#### Instructions to follow:
Could you restate every entry word for word, minus the pictures?

#### Records for the task:

——————————

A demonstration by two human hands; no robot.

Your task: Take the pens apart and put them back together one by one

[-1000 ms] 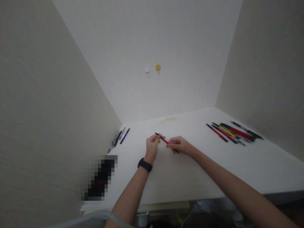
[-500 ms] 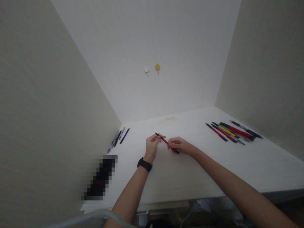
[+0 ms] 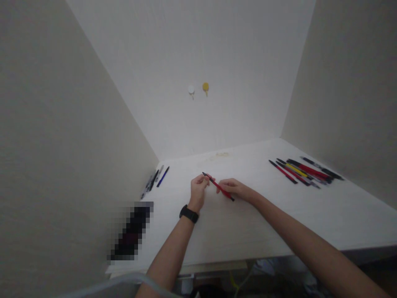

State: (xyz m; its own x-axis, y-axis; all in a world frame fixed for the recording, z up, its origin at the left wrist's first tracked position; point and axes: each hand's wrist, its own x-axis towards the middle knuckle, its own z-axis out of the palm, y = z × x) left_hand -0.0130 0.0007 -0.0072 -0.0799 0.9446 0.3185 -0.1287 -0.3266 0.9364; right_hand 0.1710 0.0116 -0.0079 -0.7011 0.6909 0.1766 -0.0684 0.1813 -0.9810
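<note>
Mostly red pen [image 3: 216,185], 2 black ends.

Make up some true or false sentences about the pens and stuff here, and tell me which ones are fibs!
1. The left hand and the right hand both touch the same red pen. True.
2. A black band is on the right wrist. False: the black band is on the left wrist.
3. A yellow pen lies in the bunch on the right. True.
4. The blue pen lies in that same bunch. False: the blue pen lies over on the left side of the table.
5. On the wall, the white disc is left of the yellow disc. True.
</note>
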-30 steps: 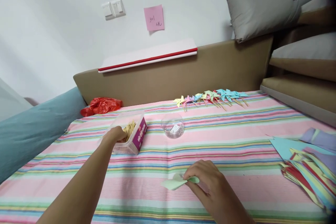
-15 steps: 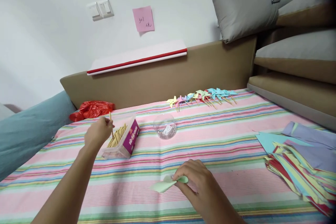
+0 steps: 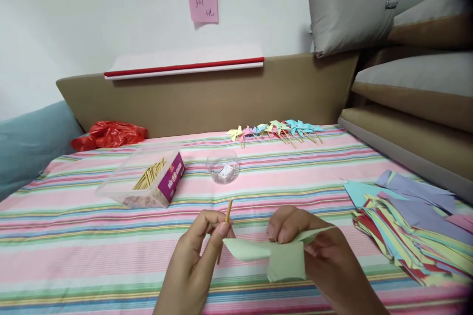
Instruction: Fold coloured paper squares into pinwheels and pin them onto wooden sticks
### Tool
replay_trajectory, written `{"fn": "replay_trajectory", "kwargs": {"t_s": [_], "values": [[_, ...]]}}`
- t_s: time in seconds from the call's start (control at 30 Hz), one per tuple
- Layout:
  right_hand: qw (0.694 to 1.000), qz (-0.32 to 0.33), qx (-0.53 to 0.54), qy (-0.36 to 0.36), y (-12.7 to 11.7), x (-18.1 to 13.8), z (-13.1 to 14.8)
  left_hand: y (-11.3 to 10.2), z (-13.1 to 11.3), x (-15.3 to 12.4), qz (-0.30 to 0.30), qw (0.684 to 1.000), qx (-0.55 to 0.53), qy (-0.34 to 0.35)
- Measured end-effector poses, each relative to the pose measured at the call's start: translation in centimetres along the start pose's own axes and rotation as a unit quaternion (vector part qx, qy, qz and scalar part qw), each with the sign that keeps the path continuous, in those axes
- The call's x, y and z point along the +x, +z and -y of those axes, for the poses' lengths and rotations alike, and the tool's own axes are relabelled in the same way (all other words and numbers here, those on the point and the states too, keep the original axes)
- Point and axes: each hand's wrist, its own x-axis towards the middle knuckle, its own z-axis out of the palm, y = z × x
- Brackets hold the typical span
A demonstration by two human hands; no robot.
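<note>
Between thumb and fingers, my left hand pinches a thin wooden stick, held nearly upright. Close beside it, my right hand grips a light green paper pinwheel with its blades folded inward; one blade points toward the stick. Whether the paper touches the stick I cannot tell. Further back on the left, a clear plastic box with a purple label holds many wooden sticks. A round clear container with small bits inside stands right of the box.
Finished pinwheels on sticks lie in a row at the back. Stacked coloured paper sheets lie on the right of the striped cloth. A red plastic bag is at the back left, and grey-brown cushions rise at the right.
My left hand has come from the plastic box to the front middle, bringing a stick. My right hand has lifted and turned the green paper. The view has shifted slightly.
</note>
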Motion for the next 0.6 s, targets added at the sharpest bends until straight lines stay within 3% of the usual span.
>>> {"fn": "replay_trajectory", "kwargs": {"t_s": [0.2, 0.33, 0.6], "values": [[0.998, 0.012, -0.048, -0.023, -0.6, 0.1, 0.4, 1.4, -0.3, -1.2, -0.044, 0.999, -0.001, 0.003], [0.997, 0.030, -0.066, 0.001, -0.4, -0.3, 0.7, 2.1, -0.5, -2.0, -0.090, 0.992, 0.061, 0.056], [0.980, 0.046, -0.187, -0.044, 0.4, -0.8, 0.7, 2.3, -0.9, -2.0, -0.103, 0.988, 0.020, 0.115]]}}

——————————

#### Result below:
A demonstration by two human hands; no robot.

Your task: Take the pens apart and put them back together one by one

[-1000 ms] 
[-500 ms] 
[+0 ms] 

State: (xyz m; its own x-axis, y-axis; all in a world frame fixed for the recording, z up, its origin at the left wrist's first tracked position; point and axes: each hand's wrist, its own x-axis towards the middle knuckle, its own z-axis out of the palm, y = z × x) left_hand -0.0130 0.0007 -0.0072 -0.0799 0.9446 0.3185 -0.1287 -0.3266 0.9364; right_hand 0.1710 0.0116 -0.0079 -0.7011 0.6909 0.1766 -0.0684 0.1813 -0.9810
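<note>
Mostly red pen [image 3: 216,185], 2 black ends.

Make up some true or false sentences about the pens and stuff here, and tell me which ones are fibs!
1. The left hand and the right hand both touch the same red pen. True.
2. A black band is on the right wrist. False: the black band is on the left wrist.
3. A yellow pen lies in the bunch on the right. True.
4. The blue pen lies in that same bunch. False: the blue pen lies over on the left side of the table.
5. On the wall, the white disc is left of the yellow disc. True.
</note>
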-30 steps: 
-15 steps: 
+0 steps: 
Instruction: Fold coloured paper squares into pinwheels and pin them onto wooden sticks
### Tool
replay_trajectory, written `{"fn": "replay_trajectory", "kwargs": {"t_s": [_], "values": [[_, ...]]}}`
- t_s: time in seconds from the call's start (control at 30 Hz), one per tuple
- Layout:
  right_hand: qw (0.694 to 1.000), qz (-0.32 to 0.33), qx (-0.53 to 0.54), qy (-0.36 to 0.36), y (-12.7 to 11.7), x (-18.1 to 13.8), z (-13.1 to 14.8)
  left_hand: y (-11.3 to 10.2), z (-13.1 to 11.3), x (-15.3 to 12.4), qz (-0.30 to 0.30), qw (0.684 to 1.000), qx (-0.55 to 0.53), qy (-0.34 to 0.35)
- Measured end-effector poses, each relative to the pose measured at the call's start: translation in centimetres along the start pose's own axes and rotation as a unit quaternion (vector part qx, qy, qz and scalar part qw), each with the sign that keeps the path continuous, in those axes
- The call's x, y and z point along the +x, +z and -y of those axes, for the poses' lengths and rotations alike, and the tool's own axes are relabelled in the same way (all other words and numbers here, those on the point and the states too, keep the original axes)
- Point and axes: each hand's wrist, its own x-axis towards the middle knuckle, its own z-axis out of the palm, y = z × x
- Brackets hold the typical span
A demonstration by two human hands; no robot.
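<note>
Between thumb and fingers, my left hand pinches a thin wooden stick, held nearly upright. Close beside it, my right hand grips a light green paper pinwheel with its blades folded inward; one blade points toward the stick. Whether the paper touches the stick I cannot tell. Further back on the left, a clear plastic box with a purple label holds many wooden sticks. A round clear container with small bits inside stands right of the box.
Finished pinwheels on sticks lie in a row at the back. Stacked coloured paper sheets lie on the right of the striped cloth. A red plastic bag is at the back left, and grey-brown cushions rise at the right.
My left hand has come from the plastic box to the front middle, bringing a stick. My right hand has lifted and turned the green paper. The view has shifted slightly.
</note>
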Motion for the next 0.6 s, targets added at the sharpest bends until straight lines stay within 3% of the usual span.
>>> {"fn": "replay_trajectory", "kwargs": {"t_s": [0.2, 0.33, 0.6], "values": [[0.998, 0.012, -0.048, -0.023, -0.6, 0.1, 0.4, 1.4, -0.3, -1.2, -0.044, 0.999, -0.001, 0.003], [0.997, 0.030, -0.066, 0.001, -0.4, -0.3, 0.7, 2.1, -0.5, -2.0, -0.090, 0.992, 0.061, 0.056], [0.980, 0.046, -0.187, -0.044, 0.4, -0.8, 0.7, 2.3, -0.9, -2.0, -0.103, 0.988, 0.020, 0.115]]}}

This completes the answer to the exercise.